China-Freund Bill Gates: Warum verlässt Google nicht die USA?
Von Bernd Kling am 27. Januar 2010
Der weltrettende Philantrop entdeckt sein Herz für Chinas Zensoren (und nebenbei, Chinas Gesetze seien nicht schlimmer als deutsche). In mehreren Interviews schlug er sich auf ihre Seite und echauffierte sich über Google. Der Feind meines Feindes ist mein Freund?
Microsofts Gründer und Chairman war gerade auf dem Weg zum Weltwirtschaftsforum in Davos, um dort neue Wohltaten für ärmere Länder zu verkünden.
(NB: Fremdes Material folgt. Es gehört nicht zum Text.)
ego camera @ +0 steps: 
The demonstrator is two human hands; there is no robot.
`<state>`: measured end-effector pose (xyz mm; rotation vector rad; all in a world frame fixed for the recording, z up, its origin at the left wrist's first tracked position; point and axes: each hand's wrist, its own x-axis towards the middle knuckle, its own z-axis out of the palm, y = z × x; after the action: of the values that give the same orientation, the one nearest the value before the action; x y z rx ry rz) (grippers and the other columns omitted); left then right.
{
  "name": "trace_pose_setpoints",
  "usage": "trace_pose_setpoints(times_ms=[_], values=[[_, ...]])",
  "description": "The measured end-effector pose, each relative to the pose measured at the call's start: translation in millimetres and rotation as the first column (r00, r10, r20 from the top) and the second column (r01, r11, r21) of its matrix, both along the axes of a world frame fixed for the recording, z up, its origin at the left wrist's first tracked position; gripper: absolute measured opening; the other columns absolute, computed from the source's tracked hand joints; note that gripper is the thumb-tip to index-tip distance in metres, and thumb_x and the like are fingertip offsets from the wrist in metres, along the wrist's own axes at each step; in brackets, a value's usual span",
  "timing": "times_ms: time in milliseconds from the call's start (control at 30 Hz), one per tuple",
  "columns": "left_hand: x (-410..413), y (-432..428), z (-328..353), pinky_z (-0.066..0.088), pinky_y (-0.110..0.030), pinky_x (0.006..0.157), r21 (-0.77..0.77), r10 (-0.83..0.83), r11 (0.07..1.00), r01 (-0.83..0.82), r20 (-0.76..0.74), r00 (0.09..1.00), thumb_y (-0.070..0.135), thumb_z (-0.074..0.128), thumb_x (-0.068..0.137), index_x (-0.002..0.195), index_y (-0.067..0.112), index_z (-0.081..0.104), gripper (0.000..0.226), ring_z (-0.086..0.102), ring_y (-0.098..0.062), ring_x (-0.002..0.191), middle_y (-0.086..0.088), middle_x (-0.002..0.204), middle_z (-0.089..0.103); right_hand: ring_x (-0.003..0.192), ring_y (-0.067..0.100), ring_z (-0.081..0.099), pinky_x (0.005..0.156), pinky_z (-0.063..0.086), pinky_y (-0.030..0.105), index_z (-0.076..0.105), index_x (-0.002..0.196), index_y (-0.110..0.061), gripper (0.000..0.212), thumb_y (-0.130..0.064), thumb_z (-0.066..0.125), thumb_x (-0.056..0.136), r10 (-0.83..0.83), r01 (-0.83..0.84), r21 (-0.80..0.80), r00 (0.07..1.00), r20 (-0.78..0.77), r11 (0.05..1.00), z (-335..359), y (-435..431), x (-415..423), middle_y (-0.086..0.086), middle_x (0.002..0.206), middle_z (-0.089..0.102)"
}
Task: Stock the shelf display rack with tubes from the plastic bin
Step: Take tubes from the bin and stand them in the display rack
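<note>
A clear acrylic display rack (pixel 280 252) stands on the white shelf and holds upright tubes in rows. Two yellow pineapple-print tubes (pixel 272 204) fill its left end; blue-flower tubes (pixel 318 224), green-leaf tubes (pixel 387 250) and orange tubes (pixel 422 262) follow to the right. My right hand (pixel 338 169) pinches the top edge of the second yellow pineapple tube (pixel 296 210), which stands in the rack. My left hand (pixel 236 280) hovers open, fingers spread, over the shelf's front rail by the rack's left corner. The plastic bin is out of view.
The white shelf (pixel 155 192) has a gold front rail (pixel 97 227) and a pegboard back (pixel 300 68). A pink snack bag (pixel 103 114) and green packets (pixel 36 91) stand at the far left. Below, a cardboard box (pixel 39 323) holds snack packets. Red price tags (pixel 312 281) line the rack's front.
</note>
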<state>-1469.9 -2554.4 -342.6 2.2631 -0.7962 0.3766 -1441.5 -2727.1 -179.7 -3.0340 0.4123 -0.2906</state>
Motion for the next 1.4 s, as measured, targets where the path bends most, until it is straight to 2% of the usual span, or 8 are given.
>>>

Er kam noch auf einen Sprung bei der New York Times vorbei, um über Google, China und den Rest der Welt zu plaudern.
Er sei gar nicht beeindruckt und ein wenig überrascht durch Googles kürzlich ausgesprochene Drohung, die Geschäfte in China sein zu lassen aufgrund von Cyber-Attacken aus China und der zunehmend verschärften chinesischen Zensur. Missmutig ließ er wissen: „Sie haben nichts getan und dafür eine Menge Lob bekommen.“
Man könne mit den Gesetzen in China übereinstimmen oder auch nicht, aber hätten nicht fast alle Länder ein paar umstrittene Gesetze oder politische Usancen, einschließlich der Vereinigten Staaten: „Worauf wollen sie hinaus? Also, wenn Google sich jemals dafür entscheidet, sich aus den USA zurückzuziehen, damit verdienten sie sich meinen Respekt.“
In einem Interview mit dem Sender ABC schlug er in die gleiche Kerbe. Sich Chinas Zensurpraktiken zu beugen, die mit der rigorosen Verfolgung politisch Andersdenkender verbunden ist, gehöre eben dazu, wolle man Geschäfte in einem anderen Land machen: „Also müssen Sie sich entscheiden, ob Sie die Gesetze der Länder befolgen wollen, in denen Sie sich befinden. Wenn nicht, dann können Sie dort vielleicht keine Geschäfte mehr machen.“
Gates verglich Chinas Zensurgesetze nebenbei mit den deutschen Gesetzen. Nicht etwa denen der Nazizeit – sondern vielmehr dem seither geltenden Verbot der Billigung, Verherrlichung und Rechtfertigung der national-sozialistischen Gewaltherrschaft: „Verschiedene Länder haben verschiedene Regeln über Zensur. Wenn Sie in Deutschland äußern, in der Nazipartei zu sein, dann wird das zensiert.“
Bill Gates‘ wohlfeiles Weltbild fand in China großen Widerhall. Es wurde natürlich nicht durch Zensur behindert und kam mit Überschriften wie „Bill Gates spielt für China“ in Millionenauflagen auf die Titelseiten.